__Instructions to follow__. Gather every line from the entries below that includes "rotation".

[Extracted data entries]
>>>

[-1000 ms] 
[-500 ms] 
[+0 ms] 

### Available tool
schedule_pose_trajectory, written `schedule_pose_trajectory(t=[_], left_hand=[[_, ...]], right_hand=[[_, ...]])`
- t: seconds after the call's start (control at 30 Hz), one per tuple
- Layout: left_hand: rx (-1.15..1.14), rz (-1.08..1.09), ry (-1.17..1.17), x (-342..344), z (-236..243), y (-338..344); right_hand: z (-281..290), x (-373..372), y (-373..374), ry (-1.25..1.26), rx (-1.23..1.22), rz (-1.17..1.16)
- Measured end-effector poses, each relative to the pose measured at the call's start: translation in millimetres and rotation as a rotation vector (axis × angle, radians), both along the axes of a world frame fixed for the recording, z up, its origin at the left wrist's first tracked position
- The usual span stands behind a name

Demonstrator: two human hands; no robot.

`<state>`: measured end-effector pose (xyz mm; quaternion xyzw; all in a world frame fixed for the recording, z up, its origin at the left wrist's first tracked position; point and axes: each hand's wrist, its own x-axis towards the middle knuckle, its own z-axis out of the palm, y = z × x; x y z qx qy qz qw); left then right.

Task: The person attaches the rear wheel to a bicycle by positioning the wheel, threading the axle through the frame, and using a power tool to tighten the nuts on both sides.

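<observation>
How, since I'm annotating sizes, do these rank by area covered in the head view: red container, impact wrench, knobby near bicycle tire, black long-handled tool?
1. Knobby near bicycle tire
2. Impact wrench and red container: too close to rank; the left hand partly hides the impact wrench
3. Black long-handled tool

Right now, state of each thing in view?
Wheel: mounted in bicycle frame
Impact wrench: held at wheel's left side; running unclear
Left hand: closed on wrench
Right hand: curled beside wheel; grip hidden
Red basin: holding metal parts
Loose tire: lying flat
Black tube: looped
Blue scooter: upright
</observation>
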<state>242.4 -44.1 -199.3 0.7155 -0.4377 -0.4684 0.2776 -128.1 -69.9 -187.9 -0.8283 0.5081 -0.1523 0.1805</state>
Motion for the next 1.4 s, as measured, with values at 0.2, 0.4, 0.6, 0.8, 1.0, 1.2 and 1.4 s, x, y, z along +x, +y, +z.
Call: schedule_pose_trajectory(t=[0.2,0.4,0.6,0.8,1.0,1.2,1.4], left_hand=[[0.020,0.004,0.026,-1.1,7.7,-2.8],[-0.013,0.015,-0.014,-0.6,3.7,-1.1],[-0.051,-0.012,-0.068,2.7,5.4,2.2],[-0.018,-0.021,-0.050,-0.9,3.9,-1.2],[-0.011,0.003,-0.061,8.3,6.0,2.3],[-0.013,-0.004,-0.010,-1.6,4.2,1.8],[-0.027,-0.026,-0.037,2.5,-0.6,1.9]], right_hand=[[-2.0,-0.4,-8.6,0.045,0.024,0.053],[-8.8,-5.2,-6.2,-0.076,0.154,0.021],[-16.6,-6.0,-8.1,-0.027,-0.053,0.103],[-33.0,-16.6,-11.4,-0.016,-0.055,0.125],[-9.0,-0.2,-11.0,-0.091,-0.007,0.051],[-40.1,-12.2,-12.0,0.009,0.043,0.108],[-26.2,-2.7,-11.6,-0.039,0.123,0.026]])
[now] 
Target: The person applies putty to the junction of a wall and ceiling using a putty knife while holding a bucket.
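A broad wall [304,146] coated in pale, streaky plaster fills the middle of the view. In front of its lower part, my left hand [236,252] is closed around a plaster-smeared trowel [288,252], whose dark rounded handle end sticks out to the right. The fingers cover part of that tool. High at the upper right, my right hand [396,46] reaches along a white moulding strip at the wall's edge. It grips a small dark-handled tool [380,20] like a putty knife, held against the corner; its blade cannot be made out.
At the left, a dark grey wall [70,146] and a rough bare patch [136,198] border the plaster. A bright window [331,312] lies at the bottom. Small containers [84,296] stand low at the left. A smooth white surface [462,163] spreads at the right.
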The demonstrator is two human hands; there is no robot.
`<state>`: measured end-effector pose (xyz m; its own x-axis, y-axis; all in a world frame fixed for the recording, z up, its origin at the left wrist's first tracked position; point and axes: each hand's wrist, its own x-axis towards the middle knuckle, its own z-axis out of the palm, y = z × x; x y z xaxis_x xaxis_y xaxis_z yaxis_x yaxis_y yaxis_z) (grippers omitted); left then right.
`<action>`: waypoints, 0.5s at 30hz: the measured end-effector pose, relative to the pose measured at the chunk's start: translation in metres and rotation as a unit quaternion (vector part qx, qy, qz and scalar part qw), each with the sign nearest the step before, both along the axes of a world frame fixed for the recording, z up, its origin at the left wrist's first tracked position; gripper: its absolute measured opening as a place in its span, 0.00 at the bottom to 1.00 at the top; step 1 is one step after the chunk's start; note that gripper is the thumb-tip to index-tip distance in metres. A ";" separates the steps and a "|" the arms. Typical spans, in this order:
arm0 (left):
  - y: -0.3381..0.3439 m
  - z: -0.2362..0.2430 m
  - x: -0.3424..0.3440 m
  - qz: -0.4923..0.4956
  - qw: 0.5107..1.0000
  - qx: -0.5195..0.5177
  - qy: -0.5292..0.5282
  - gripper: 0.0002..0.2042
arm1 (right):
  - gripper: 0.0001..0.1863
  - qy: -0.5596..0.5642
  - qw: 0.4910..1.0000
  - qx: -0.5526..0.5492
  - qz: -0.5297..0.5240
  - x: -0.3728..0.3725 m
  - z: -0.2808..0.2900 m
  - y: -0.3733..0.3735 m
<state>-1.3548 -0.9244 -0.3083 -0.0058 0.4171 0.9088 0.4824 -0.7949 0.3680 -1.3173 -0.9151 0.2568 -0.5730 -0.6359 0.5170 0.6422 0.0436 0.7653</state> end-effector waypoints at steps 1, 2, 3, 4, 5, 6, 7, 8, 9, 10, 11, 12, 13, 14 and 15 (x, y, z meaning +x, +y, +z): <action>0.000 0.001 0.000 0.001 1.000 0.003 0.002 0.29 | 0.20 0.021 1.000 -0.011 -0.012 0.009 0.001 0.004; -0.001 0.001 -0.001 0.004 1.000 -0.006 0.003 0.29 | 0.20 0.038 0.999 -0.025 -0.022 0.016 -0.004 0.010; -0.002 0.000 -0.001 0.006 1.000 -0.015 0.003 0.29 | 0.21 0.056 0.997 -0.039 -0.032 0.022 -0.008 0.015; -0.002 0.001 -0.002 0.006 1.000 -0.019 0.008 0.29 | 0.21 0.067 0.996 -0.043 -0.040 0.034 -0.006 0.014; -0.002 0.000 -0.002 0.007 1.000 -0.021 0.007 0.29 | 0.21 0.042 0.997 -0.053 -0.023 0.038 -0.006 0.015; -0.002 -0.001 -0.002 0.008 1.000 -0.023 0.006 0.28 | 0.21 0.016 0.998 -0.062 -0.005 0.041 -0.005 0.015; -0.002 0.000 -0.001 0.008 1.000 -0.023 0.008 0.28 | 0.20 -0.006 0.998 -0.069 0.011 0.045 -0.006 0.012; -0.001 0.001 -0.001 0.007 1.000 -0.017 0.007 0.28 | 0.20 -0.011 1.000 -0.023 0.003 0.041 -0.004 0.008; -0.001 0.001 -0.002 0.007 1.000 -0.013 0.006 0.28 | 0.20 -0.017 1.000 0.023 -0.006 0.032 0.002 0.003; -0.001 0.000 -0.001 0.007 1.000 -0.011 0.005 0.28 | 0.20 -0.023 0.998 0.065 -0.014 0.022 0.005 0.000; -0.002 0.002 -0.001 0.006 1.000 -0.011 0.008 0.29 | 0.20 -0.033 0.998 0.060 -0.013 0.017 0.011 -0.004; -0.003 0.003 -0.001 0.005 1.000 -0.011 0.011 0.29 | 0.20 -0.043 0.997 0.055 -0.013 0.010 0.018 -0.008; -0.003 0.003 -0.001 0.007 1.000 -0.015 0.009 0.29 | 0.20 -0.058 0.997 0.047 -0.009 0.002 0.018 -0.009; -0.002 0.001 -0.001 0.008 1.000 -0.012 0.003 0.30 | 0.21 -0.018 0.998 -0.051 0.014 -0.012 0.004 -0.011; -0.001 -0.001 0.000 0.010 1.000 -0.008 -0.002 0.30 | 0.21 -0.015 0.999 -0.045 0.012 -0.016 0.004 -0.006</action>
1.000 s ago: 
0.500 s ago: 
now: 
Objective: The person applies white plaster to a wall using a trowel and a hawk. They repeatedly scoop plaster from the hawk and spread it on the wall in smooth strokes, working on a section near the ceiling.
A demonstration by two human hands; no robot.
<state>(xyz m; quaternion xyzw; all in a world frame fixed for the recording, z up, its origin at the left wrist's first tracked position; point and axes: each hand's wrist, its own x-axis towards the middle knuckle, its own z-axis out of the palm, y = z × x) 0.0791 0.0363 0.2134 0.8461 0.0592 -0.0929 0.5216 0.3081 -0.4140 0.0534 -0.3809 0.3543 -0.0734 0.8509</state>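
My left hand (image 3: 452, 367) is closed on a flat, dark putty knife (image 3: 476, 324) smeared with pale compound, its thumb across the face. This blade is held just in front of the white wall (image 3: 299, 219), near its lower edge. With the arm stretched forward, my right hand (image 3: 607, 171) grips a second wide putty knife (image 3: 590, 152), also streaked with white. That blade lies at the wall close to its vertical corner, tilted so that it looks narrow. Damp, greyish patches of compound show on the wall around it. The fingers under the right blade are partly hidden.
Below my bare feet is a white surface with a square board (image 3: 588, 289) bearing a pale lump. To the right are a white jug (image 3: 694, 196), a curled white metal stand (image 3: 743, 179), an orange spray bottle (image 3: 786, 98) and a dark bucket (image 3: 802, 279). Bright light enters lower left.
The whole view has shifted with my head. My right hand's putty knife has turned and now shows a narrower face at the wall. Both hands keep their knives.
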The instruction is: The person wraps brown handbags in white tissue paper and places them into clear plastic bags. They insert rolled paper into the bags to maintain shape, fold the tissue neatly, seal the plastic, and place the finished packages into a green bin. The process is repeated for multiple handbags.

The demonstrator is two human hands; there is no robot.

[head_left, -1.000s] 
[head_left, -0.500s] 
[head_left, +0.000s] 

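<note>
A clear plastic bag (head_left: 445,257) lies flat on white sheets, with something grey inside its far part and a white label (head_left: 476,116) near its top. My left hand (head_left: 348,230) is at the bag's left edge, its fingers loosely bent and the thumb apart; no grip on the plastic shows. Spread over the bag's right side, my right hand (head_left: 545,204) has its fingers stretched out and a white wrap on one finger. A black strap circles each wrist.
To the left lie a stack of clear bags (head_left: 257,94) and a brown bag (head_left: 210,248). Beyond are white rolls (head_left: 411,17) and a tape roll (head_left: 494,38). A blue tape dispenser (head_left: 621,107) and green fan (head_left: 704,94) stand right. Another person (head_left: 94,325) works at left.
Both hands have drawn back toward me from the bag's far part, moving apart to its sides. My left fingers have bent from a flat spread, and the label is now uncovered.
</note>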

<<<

__Solution to this exercise__.
- Measured end-effector poses, each relative to the pose measured at the call's start: translation in millimetres and rotation as a rotation vector (axis × angle, radians), both along the axes of a world frame fixed for the recording, z up, its origin at the left wrist's first tracked position
`<action>`: waypoints, 0.5s at 30hz: the measured end-effector pose, relative to the pose measured at the chunk's start: translation in metres and rotation as a unit quaternion (vector part qx, qy, qz and scalar part qw), each with the sign nearest the step before, both along the axes of a world frame fixed for the recording, z up, its origin at the left wrist's first tracked position; gripper: its absolute measured opening as a place in its span, 0.00 at the bottom to 1.00 at the top; step 1 is one step after the chunk's start; note that gripper is the thumb-tip to index-tip distance in metres. A ";" separates the steps and a "|" the arms. Typical spans, in this order:

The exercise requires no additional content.